The Dallas and Denver locations which are being converted into Sheratons, are Adam’s Mark’s largest locations, with 1,840 and 1,225 rooms respectively, (with the Denver location the largest hotel in Colorado), both locations also have extensive meeting and convention space – this further puts Starwood’s Sheraton brand into the convention hotel category. Lately I’ve been noticing that except for resorts, or overseas locations, the majority of Starwood’s extremely large developments – San Juan Sheraton for example, are being made into Sheratons. This is making Sheraton known as a “convention hotel” which is great, as the differentiation between Westin and Sheraton are sometimes hard to pin down. PS: The Westin & Adam’s Mark/Sheraton in Denver are physically connected to each other due to the convention center. Talk about keeping you’re associated brands close!

Back to the Adam’s Mark brand..

Did you know that in 2003 there were 30 Adam’s Mark hotels throughout America? Its amazing how such a large company (ok – obviously not as large as a major such as Hyatt, or Westin, or Hilton – but you get the idea) goes from almost maturing into a nationwide brand, went downhill so fast.
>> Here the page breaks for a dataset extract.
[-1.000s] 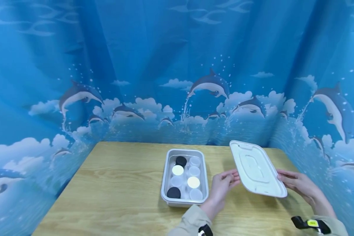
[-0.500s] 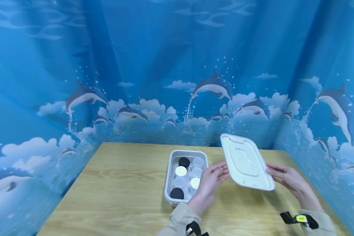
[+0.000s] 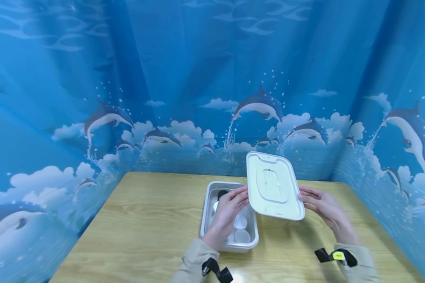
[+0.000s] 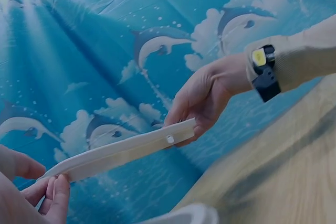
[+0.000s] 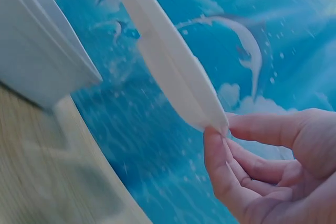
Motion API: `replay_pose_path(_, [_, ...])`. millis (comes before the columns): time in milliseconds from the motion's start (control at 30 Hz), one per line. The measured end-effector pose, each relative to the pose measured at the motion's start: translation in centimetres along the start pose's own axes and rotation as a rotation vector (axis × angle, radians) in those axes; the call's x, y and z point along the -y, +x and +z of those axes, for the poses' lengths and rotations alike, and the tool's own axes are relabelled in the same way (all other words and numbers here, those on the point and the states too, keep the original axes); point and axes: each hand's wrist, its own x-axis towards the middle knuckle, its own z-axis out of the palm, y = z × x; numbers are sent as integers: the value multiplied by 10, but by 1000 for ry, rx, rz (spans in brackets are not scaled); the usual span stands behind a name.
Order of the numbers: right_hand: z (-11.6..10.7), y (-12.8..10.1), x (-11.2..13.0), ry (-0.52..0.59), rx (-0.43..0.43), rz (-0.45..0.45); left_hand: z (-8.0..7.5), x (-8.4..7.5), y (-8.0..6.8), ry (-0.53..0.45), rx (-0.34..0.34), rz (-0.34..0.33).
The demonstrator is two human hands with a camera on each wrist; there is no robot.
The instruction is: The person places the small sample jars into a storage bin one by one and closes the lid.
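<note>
A white plastic lid [image 3: 272, 186] is held up and tilted between both hands, just right of the white container [image 3: 204, 220]. My left hand [image 3: 228, 208] pinches the lid's left edge; in the head view it passes over the container and hides part of it. On the opposite edge, my right hand [image 3: 322, 206] pinches the lid between thumb and fingers, as the right wrist view also shows. Inside the container sit several round pieces: a black disc [image 3: 222, 193] at the back and translucent cups [image 3: 242, 236] at the front right.
Everything is over a light wooden table [image 3: 145, 224]. Behind and at both sides hangs a blue curtain [image 3: 184, 70] printed with dolphins, meeting the table's far edge. A black strap [image 3: 217, 271] circles each sleeve.
Both hands have carried the lid left and upward, from over the table at the right to beside the container. The left hand now covers much of the container's contents.
</note>
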Motion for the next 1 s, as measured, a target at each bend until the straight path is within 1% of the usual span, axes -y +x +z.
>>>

I don’t know why – but the Adam’s Mark brand always makes me think of the Statler Hotels. I’ve never stayed in either hotel (heck, Statler wasn’t even around anymore by the time I was born), but the fact that such well known brands just disappeared is fascinating to me. One of the cool things about a good brand – is that they just should not die, they should stay around forever. I’m not talking about Hollywood Tans, or Subway – those types of brands are somewhat disposable, someone buys them out – they’ll slap a new company name on there faster than you can count to ten – but other brands; brands that look to build an experience and a relationship with their customer – Ford, Sheraton, Coke etc, should never die.